In the field of chemistry, so-called skeletal editing is seen as a method suitable for changing ring-shaped structures precisely by swapping individual atoms. A team of researchers led by Prof. Armido Studer from the Institute of Organic Chemistry at the University of Münster has now introduced a new strategy for converting carbon–nitrogen atom pairs in pyridines—a ring-shaped compound frequently used as a synthesis building block—into carbon–carbon atom pairs. The method has potential in the quest for new drugs and materials that are often based on such molecule rings.
While the ring structure remains intact in the so-called peripheral functionalization of rings—which involves for example the attachment of groups of atoms—skeletal editing requires the cleavage of robust bonds between carbon atoms or between a carbon atom and another atom within the ring.

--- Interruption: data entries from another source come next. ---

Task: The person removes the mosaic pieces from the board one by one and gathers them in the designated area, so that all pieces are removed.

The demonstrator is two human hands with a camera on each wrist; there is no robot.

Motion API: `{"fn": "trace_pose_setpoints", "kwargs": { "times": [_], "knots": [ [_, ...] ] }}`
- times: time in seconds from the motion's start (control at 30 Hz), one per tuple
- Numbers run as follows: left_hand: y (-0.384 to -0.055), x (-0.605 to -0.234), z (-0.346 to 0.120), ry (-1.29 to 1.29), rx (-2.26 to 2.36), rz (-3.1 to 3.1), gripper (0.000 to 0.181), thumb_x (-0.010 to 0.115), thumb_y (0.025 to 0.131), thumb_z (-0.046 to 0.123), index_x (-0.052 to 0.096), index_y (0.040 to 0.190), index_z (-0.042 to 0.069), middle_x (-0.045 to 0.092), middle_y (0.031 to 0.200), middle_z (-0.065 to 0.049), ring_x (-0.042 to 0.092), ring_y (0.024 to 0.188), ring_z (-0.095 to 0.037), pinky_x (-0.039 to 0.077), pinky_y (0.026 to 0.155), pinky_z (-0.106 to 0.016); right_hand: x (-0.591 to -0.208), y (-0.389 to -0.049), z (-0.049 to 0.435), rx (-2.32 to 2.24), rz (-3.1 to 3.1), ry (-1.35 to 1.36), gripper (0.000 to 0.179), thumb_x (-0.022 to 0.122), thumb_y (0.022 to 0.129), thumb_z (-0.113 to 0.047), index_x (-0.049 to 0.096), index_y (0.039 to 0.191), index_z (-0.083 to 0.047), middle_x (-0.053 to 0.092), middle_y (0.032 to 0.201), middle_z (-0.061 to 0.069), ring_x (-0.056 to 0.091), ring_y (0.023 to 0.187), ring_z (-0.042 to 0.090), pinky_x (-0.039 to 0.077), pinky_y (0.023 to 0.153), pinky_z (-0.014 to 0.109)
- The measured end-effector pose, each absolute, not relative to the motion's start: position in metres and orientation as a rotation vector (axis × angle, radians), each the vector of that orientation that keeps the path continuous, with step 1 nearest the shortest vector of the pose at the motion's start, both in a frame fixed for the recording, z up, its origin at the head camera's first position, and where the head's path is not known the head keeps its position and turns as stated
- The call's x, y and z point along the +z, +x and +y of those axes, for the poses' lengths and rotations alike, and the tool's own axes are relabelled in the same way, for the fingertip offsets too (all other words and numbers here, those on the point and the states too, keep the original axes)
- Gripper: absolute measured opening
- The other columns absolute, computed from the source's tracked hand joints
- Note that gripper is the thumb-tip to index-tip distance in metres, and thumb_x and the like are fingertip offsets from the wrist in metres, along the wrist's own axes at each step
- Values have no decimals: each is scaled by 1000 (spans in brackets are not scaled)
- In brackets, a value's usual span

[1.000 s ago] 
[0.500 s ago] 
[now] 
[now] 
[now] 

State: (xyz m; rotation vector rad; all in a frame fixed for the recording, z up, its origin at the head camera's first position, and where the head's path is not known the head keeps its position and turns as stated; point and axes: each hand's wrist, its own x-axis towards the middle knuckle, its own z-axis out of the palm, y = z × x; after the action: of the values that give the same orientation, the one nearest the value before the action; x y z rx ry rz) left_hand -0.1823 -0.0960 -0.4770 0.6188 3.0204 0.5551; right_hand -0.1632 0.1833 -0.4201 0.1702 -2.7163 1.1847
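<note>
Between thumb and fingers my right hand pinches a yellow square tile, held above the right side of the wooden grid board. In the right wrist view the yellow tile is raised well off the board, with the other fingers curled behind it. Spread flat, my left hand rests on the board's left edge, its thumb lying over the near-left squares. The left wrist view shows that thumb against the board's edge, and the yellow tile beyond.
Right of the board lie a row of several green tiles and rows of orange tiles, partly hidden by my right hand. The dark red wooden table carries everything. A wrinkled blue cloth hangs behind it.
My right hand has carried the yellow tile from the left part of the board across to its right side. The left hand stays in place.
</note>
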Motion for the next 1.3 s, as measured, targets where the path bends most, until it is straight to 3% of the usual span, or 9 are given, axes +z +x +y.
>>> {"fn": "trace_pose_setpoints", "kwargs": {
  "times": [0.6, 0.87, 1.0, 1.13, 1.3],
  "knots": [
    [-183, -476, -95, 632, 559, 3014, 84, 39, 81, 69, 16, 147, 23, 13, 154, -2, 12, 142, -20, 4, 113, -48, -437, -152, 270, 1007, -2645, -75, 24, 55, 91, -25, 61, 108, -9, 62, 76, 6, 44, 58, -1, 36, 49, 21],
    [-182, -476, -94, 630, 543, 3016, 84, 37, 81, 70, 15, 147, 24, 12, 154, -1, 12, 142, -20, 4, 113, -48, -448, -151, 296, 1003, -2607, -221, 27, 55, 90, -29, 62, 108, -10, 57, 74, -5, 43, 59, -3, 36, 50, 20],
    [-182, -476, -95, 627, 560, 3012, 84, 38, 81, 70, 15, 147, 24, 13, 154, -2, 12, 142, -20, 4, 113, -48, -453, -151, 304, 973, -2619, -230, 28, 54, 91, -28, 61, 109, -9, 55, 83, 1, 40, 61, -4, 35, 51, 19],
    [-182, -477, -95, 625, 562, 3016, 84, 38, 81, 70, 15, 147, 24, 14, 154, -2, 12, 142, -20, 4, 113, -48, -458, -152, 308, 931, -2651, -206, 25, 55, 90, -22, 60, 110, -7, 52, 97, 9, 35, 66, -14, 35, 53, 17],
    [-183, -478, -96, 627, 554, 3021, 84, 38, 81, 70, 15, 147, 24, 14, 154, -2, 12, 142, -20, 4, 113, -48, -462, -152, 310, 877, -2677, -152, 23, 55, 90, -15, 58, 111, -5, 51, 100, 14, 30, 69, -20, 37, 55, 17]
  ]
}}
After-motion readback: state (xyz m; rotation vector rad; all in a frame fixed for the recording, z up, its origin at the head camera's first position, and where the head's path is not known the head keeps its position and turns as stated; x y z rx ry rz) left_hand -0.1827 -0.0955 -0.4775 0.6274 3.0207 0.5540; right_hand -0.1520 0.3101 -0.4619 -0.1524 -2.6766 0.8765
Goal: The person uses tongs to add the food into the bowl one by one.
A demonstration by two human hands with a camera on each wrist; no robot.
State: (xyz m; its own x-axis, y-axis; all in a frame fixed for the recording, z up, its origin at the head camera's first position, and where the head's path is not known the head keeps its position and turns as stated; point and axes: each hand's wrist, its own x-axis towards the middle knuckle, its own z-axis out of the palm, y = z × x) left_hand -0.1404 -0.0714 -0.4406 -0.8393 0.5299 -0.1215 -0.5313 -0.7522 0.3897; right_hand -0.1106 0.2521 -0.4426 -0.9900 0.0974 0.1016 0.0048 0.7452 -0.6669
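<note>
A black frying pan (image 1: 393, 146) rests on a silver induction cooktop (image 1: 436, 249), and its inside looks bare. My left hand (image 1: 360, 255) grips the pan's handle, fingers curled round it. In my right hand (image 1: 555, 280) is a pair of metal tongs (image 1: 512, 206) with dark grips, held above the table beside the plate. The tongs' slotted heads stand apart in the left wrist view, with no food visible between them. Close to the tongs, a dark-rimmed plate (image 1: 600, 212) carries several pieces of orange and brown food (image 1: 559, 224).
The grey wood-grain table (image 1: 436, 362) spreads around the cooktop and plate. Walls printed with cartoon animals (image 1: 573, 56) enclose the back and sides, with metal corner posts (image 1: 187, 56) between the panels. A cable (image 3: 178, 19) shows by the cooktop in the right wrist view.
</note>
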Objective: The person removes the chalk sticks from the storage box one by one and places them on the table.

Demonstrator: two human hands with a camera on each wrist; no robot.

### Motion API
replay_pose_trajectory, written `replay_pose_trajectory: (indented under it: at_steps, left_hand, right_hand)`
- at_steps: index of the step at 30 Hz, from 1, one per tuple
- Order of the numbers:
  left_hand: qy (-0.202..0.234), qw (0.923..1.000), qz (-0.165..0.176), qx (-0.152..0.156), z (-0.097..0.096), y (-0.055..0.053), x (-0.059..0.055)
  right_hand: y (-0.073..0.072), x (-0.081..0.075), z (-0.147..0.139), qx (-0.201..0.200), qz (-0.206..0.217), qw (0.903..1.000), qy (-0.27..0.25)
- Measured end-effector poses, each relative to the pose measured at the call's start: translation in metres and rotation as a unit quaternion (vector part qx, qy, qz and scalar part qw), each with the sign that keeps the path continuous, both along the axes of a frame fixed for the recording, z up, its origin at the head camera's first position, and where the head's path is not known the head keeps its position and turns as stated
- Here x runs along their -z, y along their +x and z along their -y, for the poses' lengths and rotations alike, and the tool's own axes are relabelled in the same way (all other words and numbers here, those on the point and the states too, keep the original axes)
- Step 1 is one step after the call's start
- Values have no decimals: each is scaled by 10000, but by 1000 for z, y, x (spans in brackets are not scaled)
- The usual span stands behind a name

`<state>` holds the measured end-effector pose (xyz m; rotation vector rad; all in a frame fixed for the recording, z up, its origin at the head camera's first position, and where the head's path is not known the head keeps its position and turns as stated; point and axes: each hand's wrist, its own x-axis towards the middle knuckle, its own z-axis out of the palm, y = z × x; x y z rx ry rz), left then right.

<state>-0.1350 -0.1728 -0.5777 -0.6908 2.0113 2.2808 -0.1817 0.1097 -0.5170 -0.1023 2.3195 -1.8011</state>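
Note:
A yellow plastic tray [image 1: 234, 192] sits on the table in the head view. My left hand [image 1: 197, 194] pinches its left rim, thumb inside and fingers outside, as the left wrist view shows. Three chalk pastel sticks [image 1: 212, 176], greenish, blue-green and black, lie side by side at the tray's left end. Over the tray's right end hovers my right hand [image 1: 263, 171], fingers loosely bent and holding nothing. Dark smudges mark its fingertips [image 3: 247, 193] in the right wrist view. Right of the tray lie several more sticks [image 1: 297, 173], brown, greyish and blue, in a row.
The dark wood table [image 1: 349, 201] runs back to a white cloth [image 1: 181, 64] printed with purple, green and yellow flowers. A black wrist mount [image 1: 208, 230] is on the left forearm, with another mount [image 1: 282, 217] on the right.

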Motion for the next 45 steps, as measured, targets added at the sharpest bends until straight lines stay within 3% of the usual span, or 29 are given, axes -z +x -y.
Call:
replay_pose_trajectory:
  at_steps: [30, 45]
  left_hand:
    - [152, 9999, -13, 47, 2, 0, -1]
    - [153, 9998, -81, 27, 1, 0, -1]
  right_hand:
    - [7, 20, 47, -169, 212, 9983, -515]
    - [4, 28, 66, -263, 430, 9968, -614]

"In organic synthesis," says Studer, "this is considered to be particularly challenging—we can imagine it as a kind of surgical procedure." Up to now, no synthesis strategy was known which could be used to swap complex pyridines by means of skeletal editing.
In this new approach, the team produced benzenes and naphthalenes with functional groups which are attached precisely to specific positions. Functional groups are groups of atoms that play a decisive role in the properties of a compound.
"The pyridines which we used are inherently inert, making it difficult to modify them," explains post-doc Dr. Qiang Cheng. "We first had to change their specific bonding structure—carrying out so-called dearomatization—in order to obtain significantly more reactive intermediates. The subsequent cycloaddition and rearomatization processes ultimately result in the formation of the skeletal-edited compounds."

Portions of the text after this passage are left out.